§ AIM OF THE EXERCISE:
All records below are to be set down precisely as written, excluding pictures.

+---+

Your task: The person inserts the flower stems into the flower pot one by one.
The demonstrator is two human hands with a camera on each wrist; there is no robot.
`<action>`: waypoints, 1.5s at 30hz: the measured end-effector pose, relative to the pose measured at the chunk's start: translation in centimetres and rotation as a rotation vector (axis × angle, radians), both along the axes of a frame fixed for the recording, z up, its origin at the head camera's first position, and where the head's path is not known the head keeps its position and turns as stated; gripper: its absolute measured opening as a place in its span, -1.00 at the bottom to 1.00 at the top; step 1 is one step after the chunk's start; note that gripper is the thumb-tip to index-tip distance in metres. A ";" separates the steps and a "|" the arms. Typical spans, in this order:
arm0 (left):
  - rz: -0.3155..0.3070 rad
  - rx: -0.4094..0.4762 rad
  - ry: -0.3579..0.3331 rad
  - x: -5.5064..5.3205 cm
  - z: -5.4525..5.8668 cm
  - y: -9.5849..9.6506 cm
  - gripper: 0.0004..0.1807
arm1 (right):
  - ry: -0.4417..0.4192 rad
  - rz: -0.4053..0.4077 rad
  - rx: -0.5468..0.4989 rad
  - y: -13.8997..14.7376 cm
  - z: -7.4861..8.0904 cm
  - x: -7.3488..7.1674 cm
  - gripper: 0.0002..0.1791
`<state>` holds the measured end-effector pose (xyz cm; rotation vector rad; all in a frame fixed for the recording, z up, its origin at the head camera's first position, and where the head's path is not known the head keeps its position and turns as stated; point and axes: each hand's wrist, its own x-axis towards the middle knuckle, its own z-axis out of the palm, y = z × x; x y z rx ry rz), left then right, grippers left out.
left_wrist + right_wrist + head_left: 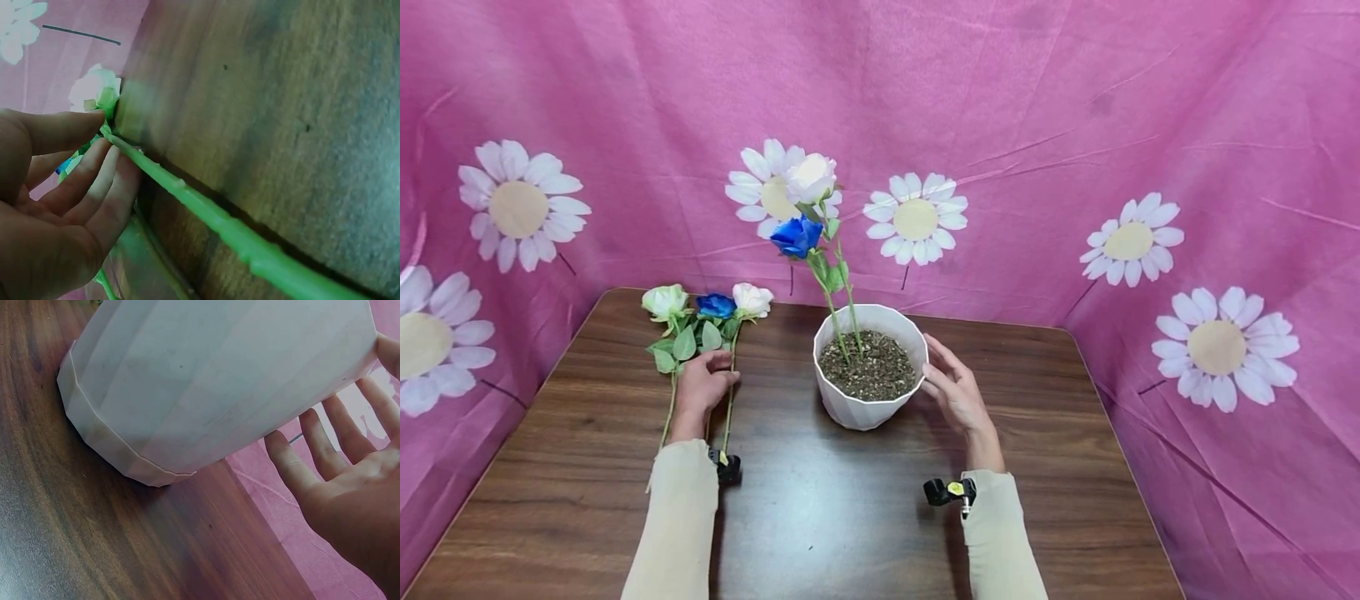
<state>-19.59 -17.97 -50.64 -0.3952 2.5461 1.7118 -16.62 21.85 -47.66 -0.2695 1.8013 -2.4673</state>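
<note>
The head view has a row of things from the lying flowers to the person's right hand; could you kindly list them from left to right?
Green-tinged white rose, lying blue rose, pinkish-white rose, white pot, right hand.

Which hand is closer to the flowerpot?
Right: the right hand touches the flowerpot from the right; the left hand is left of it, by a white rose stem.
</note>
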 end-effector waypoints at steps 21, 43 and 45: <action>-0.062 0.273 -0.178 -0.8 -0.4 -0.4 -0.41 | -0.004 -0.004 0.006 0.0 0.2 -0.2 -0.34; -0.041 0.799 -0.096 -0.8 -0.1 1.2 -0.23 | 0.016 0.003 0.010 0.1 -0.2 0.4 -0.32; -0.042 0.829 -0.069 -0.9 0.1 1.4 -0.27 | 0.018 0.005 0.012 0.2 -0.3 0.3 -0.31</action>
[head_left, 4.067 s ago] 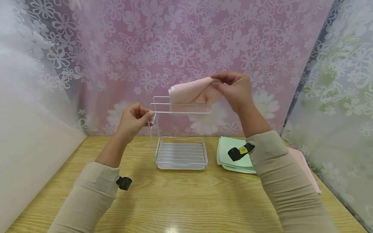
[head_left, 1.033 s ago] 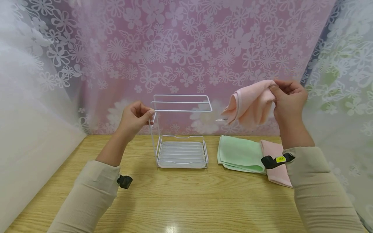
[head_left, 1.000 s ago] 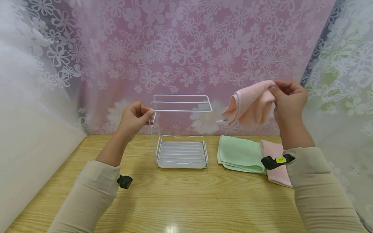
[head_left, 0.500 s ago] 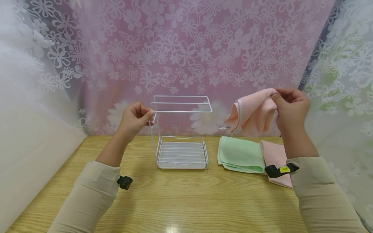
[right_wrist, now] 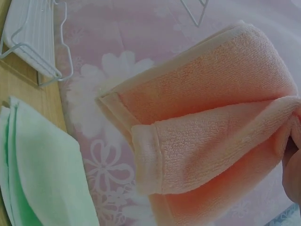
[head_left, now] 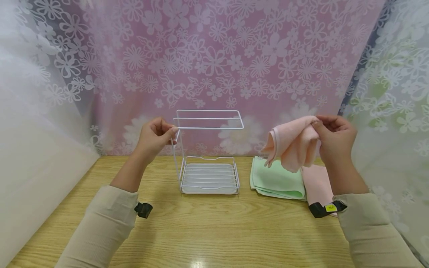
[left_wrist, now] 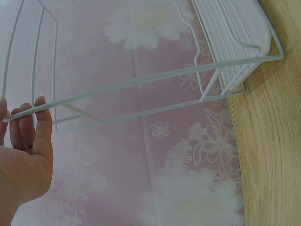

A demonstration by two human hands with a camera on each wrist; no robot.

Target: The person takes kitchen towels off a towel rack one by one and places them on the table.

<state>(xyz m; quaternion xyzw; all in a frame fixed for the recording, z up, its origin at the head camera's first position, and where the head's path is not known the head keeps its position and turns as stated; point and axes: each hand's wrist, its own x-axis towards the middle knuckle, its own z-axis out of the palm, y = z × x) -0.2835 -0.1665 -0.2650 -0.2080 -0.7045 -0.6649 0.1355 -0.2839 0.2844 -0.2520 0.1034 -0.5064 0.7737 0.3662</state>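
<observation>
My left hand (head_left: 155, 136) pinches the upper left corner of a white wire rack (head_left: 208, 128), thumb on the top bar and fingers curled beneath. The rack stands on the table, with open rails on top and a slatted tray at its base. In the air to its right, my right hand (head_left: 336, 139) pinches one end of a folded pink towel (head_left: 291, 139). The towel droops in loose folds; its terry surface (right_wrist: 202, 141) shows close up in the right wrist view. It overlaps the back of a folded green towel (head_left: 278, 182) in the head view.
Another pink towel (head_left: 316, 184) lies on the wooden table (head_left: 201, 230) right beside the green one, partly behind my right wrist. Behind the table hangs a pink flowered curtain (head_left: 214, 56), with pale sheets at both sides.
Earlier the pink towel was at the rack's top rails. My right hand has carried it off to the right and lowered it above the green towel. My left hand keeps its place.
</observation>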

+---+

§ WRITTEN RESPONSE:
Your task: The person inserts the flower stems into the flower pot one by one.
The demonstrator is two human hands with a camera on each wrist; there is no robot.
`<action>`: waypoints, 1.5s at 30hz: the measured end-effector pose, relative to the pose measured at the chunk's start: translation in centimetres and rotation as a rotation vector (axis × angle, radians), both along the axes of a frame fixed for the recording, z up, its origin at the head camera's first position, and where the head's path is not known the head keeps its position and turns as stated; gripper: its absolute measured opening as a place in its span, -1.00 at the bottom to 1.00 at the top; step 1 is one step after the chunk's start; note that gripper is the thumb-tip to index-tip distance in metres. A ";" separates the steps and a "|" the arms. Typical spans, in this order:
arm0 (left):
  - rz: -0.3155..0.3070 rad
  - rx: -0.4094..0.4762 rad
  - ry: -0.3579..0.3331 rad
  - x: -5.5064..5.3205 cm
  - z: -5.4525..5.8668 cm
  - y: -9.5849..9.6506 cm
  - gripper: 0.0004..0.1807
arm1 (right):
  - ry: -0.4417..0.4192 rad
  - rz: -0.4053..0.4077 rad
  - rx: -0.5468..0.4989 rad
  - y: -13.8997..14.7376 cm
  - z: -7.4861..8.0904 cm
  - x: -7.3488..7.1674 cm
  - gripper: 0.0002..0.1791
`<state>` holds the measured end-effector pose (xyz cm; rotation vector rad; all in a frame fixed for the recording, z up, its origin at the head camera's first position, and where the head's path is not known the head keeps its position and turns as stated; point and axes: each hand's wrist, its own x-axis towards the middle knuckle, its own z-axis out of the palm, y = z × x; x y z rx ry rz), left then right, grippers left out.
left_wrist + right_wrist + head_left: 
<state>-19.59 -17.97 -50.64 -0.3952 2.5461 1.7118 -16.62 21.85 -47.66 -0.2695 1.8013 -2.4673</state>
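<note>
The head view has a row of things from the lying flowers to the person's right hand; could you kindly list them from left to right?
Green-tinged white rose, lying blue rose, pinkish-white rose, white pot, right hand.

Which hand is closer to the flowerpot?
Right: the right hand touches the flowerpot from the right; the left hand is left of it, by a white rose stem.
</note>
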 end-effector waypoints at steps 21, 43 and 45: <action>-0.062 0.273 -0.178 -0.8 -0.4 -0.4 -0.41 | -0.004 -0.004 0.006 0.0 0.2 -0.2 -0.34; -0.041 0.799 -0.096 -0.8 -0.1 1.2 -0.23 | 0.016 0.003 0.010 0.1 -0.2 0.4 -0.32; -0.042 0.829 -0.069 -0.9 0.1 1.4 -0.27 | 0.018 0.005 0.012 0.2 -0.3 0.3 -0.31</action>
[head_left, 4.067 s ago] 
[head_left, 1.033 s ago] 
[head_left, 1.000 s ago] 
[head_left, 0.500 s ago] 
[right_wrist, now] 
[head_left, now] 
[left_wrist, now] 

A demonstration by two human hands with a camera on each wrist; no robot.

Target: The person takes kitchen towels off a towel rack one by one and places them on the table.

<state>(xyz m; quaternion xyzw; all in a frame fixed for the recording, z up, its origin at the head camera's first position, and where the head's path is not known the head keeps its position and turns as stated; point and axes: each hand's wrist, its own x-axis towards the middle knuckle, its own z-axis out of the palm, y = z × x) -0.2835 -0.1665 -0.2650 -0.2080 -0.7045 -0.6649 0.1355 -0.2839 0.2844 -0.2520 0.1034 -0.5064 0.7737 0.3662</state>
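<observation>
My left hand (head_left: 155, 136) pinches the upper left corner of a white wire rack (head_left: 208, 128), thumb on the top bar and fingers curled beneath. The rack stands on the table, with open rails on top and a slatted tray at its base. In the air to its right, my right hand (head_left: 336, 139) pinches one end of a folded pink towel (head_left: 291, 139). The towel droops in loose folds; its terry surface (right_wrist: 202, 141) shows close up in the right wrist view. It overlaps the back of a folded green towel (head_left: 278, 182) in the head view.
Another pink towel (head_left: 316, 184) lies on the wooden table (head_left: 201, 230) right beside the green one, partly behind my right wrist. Behind the table hangs a pink flowered curtain (head_left: 214, 56), with pale sheets at both sides.
Earlier the pink towel was at the rack's top rails. My right hand has carried it off to the right and lowered it above the green towel. My left hand keeps its place.
</observation>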

The exercise is fully answered.